Here I am in my sky bedroom, getting ready for a dance date. Now that I’m all cleaned up, I’ve got a little time to do some more work. Let’s see what happens.

After my break, I’d like to pick up where I left off. In this case, I can do it by looking at the article. But what if I were just scripting, not writing an article? What then?

One way to remember where we’ve left off in our program, when we’re developing it, is to write a test that doesn’t pass yet, and then save the script. That way, when we come back, we can run the tests and see what fails, and pick up there.

It would have been possible to do a similar thing here: I could have partially converted the next function, leaving the tests broken. That’s not such a cool thing to do, in my opinion. The reason is that I’ll have taken a working program and broken it, and then saved it.

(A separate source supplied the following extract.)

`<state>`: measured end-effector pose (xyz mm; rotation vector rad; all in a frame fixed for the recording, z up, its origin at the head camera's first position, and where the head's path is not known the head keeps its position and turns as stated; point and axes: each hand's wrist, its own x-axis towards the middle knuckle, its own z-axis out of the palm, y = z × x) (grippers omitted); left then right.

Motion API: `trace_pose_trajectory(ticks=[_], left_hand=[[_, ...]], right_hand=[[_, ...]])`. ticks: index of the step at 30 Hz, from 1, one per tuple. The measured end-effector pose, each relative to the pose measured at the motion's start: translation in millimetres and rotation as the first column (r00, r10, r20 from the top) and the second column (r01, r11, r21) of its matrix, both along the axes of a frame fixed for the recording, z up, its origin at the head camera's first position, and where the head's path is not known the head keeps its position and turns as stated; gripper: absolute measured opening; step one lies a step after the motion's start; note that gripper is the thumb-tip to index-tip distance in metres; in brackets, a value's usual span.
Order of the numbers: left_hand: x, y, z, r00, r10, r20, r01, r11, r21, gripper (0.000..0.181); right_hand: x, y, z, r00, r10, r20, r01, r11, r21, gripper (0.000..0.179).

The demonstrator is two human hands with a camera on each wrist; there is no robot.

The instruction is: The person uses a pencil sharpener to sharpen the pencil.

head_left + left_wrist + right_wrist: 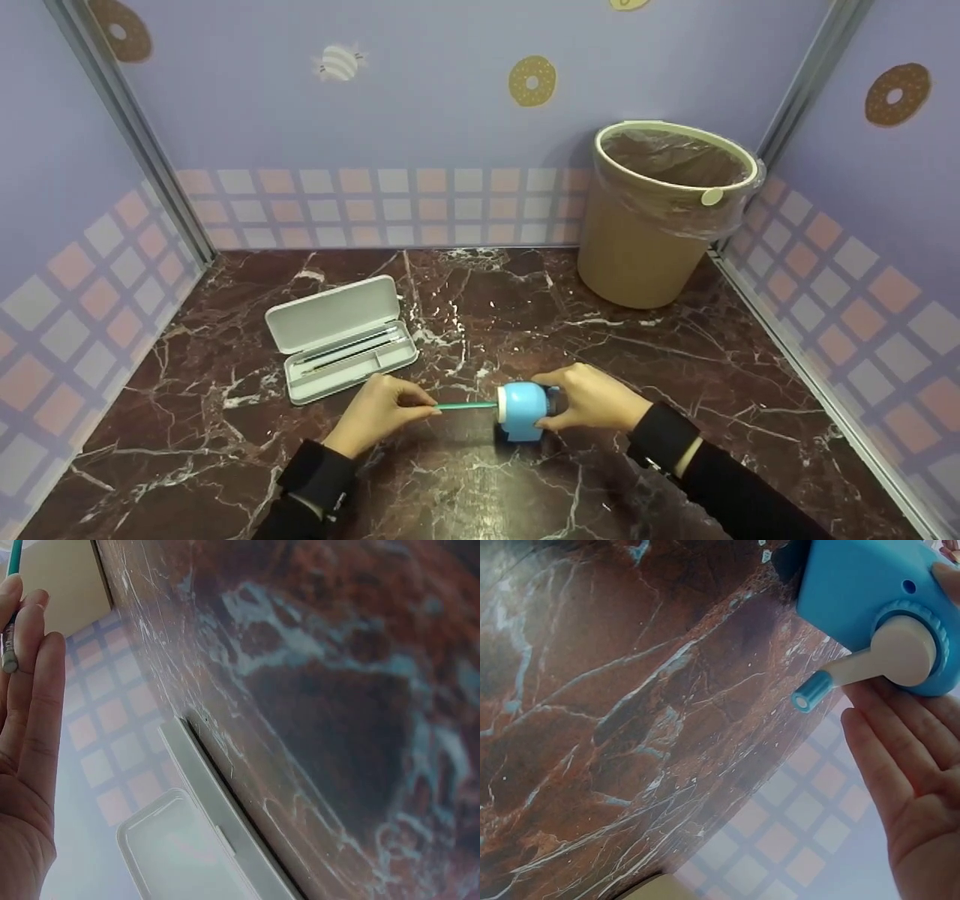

That’s not quite the same as taking a mostly working program and writing a test that shows that it isn’t done yet.

Anyway, this time we have my notes. I’ve now converted step3, step4, and step5. The two that remain, step2, and stand, are a bit more complicated. Here they are, unconverted:

stand ()
{
    setVisible(LF_STAND);
    setVisible(RL_STAND);
    setVisible(RF_STAND);
    setVisible(RR_STAND);

    setInvisible(LF2);
    setInvisible(LF3);
    setInvisible(LF5);

    setInvisible(RL2);
    setInvisible(RL4);
    setInvisible(RL5);

    setInvisible(RF3);
    setInvisible(RF4);
    setInvisible(RF5);

    setInvisible(RR2);
    setInvisible(RR3);
    setInvisible(RR4);
}

step2 ()
{
    setVisible(LF2);
    setInvisible(LF4); //stand
    setInvisible(LF5);

    setVisible(RL2);
    setInvisible(RL3); //stand
    setInvisible(RL5);

    setVisible(RF2); //stand
    setInvisible(RF5);

    setVisible(RR2);
    setInvisible(RR5); //stand
}

These are both troubling. The earlier functions, step3 and step4, both proceed simply: set something invisible, set something else visible, once for each leg. These two are different from that, and from each other. The stand function sets the standing position visible, then makes all the other settings invisible. The step2 function, on the other hand, sets visible and then invisible, not the other way around, plus it has a few extras in there. In addition, it has those odd comments identifying the stand positions (I guess).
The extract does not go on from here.